Your objective -
Taking the line with "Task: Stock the" as the first and the line with "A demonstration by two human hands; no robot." as the last, set down exactly every line in that range from the entries below, and no more.

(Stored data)
※

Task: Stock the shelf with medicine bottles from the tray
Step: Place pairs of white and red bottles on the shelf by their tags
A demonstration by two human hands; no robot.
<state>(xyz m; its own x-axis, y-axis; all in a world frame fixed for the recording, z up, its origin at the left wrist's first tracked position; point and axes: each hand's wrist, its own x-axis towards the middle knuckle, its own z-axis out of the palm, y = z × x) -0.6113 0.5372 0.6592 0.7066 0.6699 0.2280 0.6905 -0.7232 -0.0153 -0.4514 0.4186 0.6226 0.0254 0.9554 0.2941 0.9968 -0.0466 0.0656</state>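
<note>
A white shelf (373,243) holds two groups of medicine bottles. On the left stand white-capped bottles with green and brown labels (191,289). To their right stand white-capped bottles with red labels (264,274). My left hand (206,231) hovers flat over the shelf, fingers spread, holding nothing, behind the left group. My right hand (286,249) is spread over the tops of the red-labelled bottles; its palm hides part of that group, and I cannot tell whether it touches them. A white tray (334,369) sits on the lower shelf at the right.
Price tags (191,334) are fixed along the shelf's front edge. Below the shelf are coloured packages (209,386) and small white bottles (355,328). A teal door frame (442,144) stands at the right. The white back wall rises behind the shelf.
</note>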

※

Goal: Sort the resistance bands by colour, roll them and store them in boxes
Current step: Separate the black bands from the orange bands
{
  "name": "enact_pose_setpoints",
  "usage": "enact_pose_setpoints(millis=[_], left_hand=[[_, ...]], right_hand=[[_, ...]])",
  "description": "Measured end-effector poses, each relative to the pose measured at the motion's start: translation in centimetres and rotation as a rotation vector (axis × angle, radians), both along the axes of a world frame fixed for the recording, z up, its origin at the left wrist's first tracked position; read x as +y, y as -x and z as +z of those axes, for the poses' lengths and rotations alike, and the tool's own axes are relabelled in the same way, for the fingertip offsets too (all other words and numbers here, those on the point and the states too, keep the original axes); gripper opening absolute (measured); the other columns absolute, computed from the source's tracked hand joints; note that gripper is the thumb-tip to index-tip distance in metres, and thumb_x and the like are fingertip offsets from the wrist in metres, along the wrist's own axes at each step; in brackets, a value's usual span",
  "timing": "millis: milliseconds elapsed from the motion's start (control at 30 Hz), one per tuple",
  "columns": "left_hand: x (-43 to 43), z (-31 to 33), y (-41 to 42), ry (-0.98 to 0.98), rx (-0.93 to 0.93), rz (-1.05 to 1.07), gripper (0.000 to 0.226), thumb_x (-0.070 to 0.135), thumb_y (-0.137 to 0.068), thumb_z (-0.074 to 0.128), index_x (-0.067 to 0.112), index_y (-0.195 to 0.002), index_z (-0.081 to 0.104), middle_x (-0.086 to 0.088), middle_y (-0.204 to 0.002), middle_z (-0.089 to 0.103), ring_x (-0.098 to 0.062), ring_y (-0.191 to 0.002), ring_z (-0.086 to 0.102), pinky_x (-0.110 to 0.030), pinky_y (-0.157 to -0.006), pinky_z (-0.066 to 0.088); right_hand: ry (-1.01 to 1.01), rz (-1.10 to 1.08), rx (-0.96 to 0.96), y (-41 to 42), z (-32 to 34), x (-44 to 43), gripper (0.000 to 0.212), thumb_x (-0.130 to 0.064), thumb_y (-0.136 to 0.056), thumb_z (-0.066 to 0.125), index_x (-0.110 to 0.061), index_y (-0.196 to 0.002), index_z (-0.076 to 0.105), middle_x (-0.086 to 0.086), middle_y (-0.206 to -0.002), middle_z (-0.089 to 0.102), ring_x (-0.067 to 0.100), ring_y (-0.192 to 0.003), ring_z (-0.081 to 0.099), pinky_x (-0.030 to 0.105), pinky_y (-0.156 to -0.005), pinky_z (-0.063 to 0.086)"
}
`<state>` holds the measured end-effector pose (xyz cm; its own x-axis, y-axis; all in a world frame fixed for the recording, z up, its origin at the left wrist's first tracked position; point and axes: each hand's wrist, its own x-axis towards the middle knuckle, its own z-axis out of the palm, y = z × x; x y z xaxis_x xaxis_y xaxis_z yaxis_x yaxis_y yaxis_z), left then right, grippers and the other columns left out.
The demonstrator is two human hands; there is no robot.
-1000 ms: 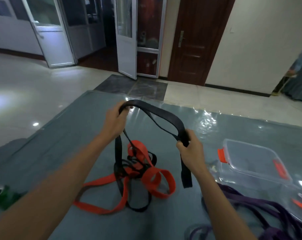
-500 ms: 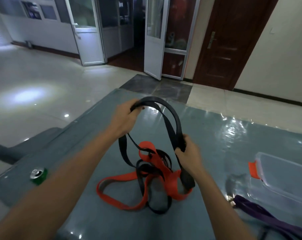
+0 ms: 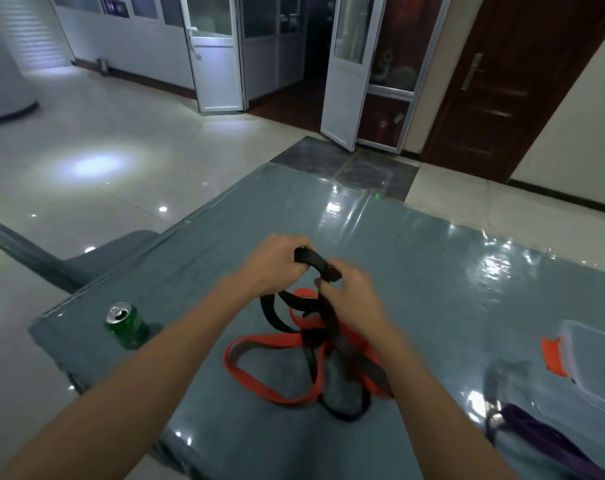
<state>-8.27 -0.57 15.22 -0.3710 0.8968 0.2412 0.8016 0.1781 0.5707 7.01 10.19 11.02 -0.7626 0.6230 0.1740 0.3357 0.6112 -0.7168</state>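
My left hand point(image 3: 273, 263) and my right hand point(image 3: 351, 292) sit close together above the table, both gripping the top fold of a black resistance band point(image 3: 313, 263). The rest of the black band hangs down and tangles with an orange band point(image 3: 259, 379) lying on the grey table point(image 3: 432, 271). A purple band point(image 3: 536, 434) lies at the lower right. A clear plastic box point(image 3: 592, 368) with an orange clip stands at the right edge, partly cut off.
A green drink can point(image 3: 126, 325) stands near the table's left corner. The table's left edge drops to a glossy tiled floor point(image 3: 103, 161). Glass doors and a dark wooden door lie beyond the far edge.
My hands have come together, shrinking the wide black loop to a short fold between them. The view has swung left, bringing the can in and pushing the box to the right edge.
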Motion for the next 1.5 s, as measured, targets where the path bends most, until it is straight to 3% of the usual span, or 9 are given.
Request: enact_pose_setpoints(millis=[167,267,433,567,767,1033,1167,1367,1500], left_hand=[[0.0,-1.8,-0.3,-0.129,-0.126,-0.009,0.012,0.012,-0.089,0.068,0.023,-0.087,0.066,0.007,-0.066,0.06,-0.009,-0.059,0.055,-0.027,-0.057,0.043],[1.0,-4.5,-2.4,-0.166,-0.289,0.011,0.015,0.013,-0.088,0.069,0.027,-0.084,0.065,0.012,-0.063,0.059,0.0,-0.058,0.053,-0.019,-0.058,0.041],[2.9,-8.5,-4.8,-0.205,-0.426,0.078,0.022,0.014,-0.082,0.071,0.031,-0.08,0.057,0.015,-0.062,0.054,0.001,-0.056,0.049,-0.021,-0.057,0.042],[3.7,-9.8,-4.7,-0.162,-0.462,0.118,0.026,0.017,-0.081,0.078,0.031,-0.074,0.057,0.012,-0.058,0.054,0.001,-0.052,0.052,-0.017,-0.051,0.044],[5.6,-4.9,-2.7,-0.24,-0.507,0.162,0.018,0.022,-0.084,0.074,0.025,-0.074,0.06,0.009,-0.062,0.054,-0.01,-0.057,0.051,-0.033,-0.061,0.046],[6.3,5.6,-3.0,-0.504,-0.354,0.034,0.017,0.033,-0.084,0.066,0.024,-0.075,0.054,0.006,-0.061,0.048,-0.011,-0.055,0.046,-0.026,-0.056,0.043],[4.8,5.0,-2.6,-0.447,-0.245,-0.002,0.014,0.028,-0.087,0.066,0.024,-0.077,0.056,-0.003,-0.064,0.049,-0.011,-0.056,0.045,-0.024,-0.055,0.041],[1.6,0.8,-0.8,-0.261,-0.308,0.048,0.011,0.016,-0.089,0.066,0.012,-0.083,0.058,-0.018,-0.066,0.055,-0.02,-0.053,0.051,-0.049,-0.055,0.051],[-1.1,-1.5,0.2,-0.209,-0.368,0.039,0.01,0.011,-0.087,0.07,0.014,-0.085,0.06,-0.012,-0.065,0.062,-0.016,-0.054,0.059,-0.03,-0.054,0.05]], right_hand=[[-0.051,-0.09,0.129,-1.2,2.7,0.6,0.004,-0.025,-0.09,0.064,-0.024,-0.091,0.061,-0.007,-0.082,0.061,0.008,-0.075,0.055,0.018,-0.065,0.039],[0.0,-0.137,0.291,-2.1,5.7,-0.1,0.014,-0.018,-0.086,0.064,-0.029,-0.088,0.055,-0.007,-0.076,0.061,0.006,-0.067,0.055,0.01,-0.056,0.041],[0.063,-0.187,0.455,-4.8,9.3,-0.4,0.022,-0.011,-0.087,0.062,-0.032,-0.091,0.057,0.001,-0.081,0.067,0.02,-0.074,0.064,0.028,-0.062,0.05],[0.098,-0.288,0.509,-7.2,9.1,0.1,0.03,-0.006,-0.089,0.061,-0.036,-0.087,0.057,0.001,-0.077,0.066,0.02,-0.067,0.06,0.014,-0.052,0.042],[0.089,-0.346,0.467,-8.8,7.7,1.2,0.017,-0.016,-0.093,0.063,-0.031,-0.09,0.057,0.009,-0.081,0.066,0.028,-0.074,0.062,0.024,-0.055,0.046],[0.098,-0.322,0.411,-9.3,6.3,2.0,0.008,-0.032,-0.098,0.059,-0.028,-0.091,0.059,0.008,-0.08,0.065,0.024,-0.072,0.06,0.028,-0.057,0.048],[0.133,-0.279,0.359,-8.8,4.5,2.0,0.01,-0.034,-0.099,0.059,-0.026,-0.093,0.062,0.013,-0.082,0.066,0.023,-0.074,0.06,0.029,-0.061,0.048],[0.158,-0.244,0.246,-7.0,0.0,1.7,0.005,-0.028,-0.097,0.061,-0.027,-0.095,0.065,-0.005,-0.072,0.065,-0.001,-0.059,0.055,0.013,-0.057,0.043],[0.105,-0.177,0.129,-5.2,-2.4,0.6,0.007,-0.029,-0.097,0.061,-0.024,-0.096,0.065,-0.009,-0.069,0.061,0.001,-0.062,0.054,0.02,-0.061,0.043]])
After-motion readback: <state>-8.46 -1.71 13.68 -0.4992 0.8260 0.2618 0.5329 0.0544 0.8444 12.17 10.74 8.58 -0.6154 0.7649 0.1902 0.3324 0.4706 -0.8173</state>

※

Task output -
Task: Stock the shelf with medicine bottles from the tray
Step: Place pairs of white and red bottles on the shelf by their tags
A demonstration by two human hands; no robot.

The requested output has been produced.